Michelle is a PhD student in the Department of Anthropology. Her doctoral research engages with the agency and animacy of trees, interrogating how we can rethink our relationships with forests to combat deforestation. By focusing on the mundane and spiritual ways people use the tree huayruro (Ormosia sunkei, Ormosia coccinea, Ormosia amazonica) in the Peruvian Andean Amazon region of San Martin, her research aims to inform strategies combating forest loss. While originally from Ottawa, Canada, Michelle was living and working in San Martin, Peru before moving to Vancouver for graduate studies.
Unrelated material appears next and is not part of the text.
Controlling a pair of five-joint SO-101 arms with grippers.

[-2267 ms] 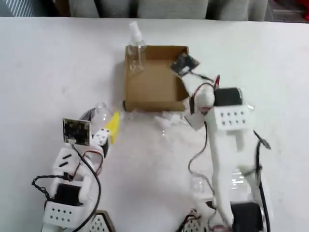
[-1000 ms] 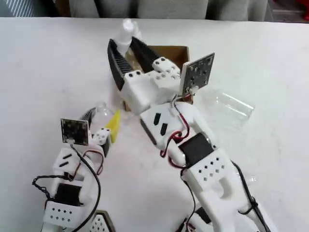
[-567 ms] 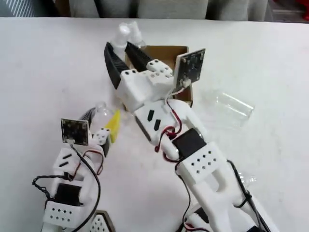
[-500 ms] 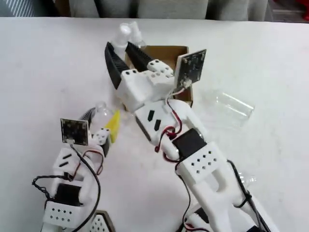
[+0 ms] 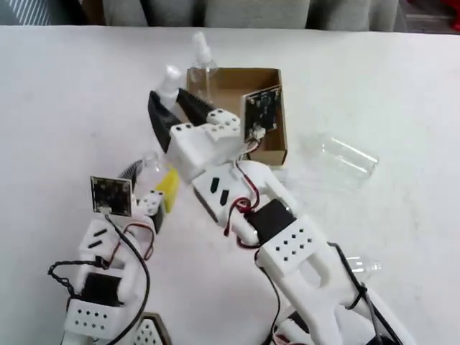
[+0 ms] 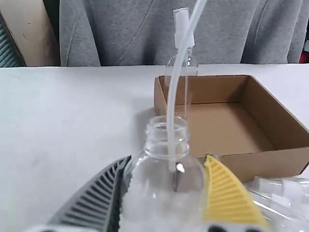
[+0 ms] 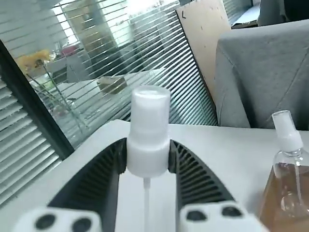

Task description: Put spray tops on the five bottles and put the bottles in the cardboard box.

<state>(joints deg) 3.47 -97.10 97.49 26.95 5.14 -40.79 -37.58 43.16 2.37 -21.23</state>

Her MA research, also completed in the Department of Anthropology at the University of British Columbia, focused on American black bears in traditional Algonquin territory in Ontario. The research asked similar questions to her PhD work: Which knowledges matter in resource management policies? How are categorizations of a living being used to justify actions with, for, and to that being?
Michelle’s supervisor is Dr. Shaylih Muehlmann, Canada Research Chair in Language, Culture, and the Environment. Her supervisory committee includes Leslie Robertson, Department of Anthropology, Gastón Gordillio, Department of Anthroplogy, and Alejandra Bronfman, Latin American, Caribbean, and US Latino Studies, SUNY Albany.